И последнее, чтобы можно было дальше продолжать наш рассказ о моратории Берга. Мы уже неоднократно говорили: «разрезать» ДНК, «встроить» ген и т. д. А что все это значит?

В 1959 г. Нобелевскую премию получили С. Очоа и А. Корнберг из Стэнфордского университета. Им удалось впервые выделить особые белки, которые могут «сшивать» или «склеивать» нуклеотиды в полимерные цепочки, синтезируя тем самым макромолекулы ДНК.

Один из таких ферментов был выделен из кишечной палочки и назван ДНК-полимераза. ДНК-полимераза осуществляет синтез ДНК на матрице ДНК. Обратная транскриптаза тоже относится к классу ДНК-полимераз, только синтез при этом осуществляется на матрице РНК. Таким образом ученые получили в свое распоряжение ферменты, сшивающие и полимеризующие ДНК.

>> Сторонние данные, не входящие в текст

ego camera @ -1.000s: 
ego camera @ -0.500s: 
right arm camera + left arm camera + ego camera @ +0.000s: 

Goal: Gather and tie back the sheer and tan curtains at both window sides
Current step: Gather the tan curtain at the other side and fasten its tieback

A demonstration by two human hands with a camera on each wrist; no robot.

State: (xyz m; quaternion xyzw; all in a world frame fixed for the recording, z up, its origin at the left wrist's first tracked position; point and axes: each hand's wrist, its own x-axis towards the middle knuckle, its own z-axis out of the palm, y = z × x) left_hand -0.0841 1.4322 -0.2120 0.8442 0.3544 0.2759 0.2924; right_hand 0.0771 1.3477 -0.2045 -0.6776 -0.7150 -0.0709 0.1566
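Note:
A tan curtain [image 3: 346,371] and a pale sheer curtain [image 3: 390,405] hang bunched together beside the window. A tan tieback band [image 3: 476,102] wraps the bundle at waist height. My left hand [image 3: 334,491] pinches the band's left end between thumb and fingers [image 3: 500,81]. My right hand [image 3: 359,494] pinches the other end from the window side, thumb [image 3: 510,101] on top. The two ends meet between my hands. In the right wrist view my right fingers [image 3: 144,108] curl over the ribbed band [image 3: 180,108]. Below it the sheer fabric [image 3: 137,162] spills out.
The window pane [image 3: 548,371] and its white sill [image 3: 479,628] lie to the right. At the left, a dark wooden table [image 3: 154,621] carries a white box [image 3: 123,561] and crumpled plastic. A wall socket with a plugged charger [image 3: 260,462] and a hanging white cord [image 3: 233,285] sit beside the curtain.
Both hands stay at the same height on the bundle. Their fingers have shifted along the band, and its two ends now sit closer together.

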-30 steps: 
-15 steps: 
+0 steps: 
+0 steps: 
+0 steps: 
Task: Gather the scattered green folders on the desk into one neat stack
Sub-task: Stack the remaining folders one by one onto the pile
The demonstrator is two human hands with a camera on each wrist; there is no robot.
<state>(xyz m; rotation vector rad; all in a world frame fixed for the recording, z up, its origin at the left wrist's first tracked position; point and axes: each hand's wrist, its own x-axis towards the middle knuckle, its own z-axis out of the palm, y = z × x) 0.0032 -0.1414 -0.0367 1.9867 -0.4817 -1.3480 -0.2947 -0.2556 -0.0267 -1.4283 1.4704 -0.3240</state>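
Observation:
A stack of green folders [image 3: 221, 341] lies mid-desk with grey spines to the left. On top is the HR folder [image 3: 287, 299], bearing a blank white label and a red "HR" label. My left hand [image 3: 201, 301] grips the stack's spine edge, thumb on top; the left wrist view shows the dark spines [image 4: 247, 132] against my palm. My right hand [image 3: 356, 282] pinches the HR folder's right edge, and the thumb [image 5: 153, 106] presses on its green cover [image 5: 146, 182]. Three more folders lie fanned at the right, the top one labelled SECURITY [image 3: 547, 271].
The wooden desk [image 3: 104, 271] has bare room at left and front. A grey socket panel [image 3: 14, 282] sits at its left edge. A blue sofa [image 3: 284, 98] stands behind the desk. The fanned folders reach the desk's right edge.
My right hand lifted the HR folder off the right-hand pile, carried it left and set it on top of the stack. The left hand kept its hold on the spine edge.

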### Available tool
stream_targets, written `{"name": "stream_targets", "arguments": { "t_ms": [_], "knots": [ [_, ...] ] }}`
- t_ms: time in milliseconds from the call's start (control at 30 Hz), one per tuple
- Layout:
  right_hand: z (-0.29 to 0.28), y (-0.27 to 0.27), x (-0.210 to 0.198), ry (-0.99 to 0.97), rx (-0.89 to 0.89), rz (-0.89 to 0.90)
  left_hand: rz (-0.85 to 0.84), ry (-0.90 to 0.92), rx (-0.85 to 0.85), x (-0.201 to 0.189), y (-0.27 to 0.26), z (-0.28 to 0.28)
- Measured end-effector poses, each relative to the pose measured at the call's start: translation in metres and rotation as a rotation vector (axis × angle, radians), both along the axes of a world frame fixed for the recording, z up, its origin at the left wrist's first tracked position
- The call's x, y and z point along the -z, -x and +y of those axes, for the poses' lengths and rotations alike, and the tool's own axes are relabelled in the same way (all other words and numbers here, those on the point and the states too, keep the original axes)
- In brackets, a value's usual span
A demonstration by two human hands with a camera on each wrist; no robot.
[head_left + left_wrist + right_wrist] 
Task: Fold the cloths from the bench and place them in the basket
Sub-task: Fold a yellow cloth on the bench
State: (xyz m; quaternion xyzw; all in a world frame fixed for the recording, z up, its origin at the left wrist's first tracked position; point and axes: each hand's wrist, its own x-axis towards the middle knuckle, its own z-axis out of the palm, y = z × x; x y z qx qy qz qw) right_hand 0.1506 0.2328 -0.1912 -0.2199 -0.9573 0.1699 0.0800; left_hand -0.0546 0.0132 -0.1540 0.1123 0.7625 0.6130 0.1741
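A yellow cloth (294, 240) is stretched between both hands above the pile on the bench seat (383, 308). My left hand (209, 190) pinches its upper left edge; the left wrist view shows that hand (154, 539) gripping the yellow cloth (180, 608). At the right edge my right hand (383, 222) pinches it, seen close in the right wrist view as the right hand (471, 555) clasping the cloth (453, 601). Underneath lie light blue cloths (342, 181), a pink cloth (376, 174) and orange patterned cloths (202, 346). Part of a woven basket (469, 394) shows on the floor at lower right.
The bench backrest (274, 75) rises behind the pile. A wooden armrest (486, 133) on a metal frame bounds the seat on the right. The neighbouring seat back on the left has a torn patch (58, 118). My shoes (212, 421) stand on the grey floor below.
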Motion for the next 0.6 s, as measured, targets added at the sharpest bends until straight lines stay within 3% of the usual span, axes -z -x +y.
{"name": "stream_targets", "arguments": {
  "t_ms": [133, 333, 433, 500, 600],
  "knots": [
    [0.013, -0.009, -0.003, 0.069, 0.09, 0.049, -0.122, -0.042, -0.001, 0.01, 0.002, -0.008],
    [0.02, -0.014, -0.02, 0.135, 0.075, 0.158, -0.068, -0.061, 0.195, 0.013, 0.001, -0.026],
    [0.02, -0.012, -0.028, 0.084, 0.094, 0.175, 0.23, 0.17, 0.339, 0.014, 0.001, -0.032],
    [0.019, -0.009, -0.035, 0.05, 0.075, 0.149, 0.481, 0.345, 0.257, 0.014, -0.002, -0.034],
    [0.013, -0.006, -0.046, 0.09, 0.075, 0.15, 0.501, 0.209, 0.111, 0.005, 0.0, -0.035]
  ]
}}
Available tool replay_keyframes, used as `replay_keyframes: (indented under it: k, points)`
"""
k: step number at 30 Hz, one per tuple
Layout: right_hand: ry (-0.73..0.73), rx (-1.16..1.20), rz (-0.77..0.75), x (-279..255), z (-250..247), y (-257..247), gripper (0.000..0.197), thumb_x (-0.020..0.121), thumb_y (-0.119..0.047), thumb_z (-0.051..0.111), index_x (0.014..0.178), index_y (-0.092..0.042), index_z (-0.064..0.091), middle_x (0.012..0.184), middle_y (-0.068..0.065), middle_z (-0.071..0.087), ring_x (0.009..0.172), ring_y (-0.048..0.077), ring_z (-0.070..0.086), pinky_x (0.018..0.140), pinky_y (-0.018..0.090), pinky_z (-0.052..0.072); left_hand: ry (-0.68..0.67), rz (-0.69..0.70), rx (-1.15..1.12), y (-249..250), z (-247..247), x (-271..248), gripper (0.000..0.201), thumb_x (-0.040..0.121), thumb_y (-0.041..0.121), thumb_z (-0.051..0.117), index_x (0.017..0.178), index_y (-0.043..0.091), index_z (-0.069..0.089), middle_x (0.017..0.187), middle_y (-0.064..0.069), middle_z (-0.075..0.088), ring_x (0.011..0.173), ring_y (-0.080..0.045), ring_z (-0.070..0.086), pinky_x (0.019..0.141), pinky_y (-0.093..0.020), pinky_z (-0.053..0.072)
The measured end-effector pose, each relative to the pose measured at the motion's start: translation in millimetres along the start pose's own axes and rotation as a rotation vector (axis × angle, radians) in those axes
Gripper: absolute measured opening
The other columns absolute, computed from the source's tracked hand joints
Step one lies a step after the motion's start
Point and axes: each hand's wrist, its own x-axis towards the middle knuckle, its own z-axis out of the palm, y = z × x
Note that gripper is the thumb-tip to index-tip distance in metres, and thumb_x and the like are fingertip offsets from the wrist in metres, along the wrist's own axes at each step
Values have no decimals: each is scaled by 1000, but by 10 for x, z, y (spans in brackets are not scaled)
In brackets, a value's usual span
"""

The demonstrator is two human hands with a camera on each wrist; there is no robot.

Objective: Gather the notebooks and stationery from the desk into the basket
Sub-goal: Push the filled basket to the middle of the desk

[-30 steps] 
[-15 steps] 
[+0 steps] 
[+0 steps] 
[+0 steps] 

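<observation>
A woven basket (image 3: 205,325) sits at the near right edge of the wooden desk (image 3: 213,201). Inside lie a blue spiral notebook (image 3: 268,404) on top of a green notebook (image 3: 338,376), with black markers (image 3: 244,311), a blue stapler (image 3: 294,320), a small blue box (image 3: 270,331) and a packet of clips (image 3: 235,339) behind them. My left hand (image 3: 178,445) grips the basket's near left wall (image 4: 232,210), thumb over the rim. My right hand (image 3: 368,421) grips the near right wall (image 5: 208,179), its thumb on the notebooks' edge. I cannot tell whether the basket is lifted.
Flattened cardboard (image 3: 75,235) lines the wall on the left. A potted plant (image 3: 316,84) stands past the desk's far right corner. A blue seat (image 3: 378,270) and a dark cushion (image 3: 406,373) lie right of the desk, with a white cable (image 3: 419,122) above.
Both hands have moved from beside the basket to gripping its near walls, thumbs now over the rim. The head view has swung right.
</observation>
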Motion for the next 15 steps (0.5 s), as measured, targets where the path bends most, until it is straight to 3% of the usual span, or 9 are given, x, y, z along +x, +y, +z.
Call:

Рис. 3. Схема выделения и клонирования гена в клетках кишечной палочки

а) «Вырезание» гена из двуцепочной ДНК

б) «Разрезание» плазмиды и включение в нее чужеродного гена

в) Введение плазмиды с чужим геном в клетку

г) Клонирование гена в делящихся клетках микроорганизма

Однако что делать, если необходимо двуцепочечную спираль ДНК в клетках «разрезать,»? Или, например, в случае мутации, приводящей к появлению неправильной «буквы» в генетическом тексте, эту букву вырезать и заменить на нормальную? В этом помогают ферменты-«рестриктазы», разрезающие цепь ДНК в строго определенном месте (название рестриктаза происходит от того же древнего корня, что и наш глагол «стричь»). Рестриктазы открыл швейцарец В. Арбер в 1970 г. Его дочь Анна потом рассказывала всем: «Мой папа открыл в клетках ножницы, которыми можно стричь ДНК».

В. Арбер работал в Цюрихе с фагами и нашел у них фермент, с помощью которого эти вирусы разрезают хозяйскую ДНК и вставляют в нее свой геном. Американец Г. Смит из университета им. Дж Хопкинса в Балтиморе получил этот фермент в пробирке, а Д. Натанс стал его систематически применять, все трое получили за новый прорыв Нобелевскую премию в 1978 г.

С помощью рестриктаз и сшивающих ДНК ферментов операции на генах стали обычным делом. Не удивительно поэтому, что в 1973 г. у П. Берга из Станфорда созрела идей эксперимента по переносу ракового гена в кишечную, палочку. Эта идея взволновала Поллака, который и позвонил Бергу, чтобы выразить свои сомнения в необходимости такого опасного эксперимента и его правомочности.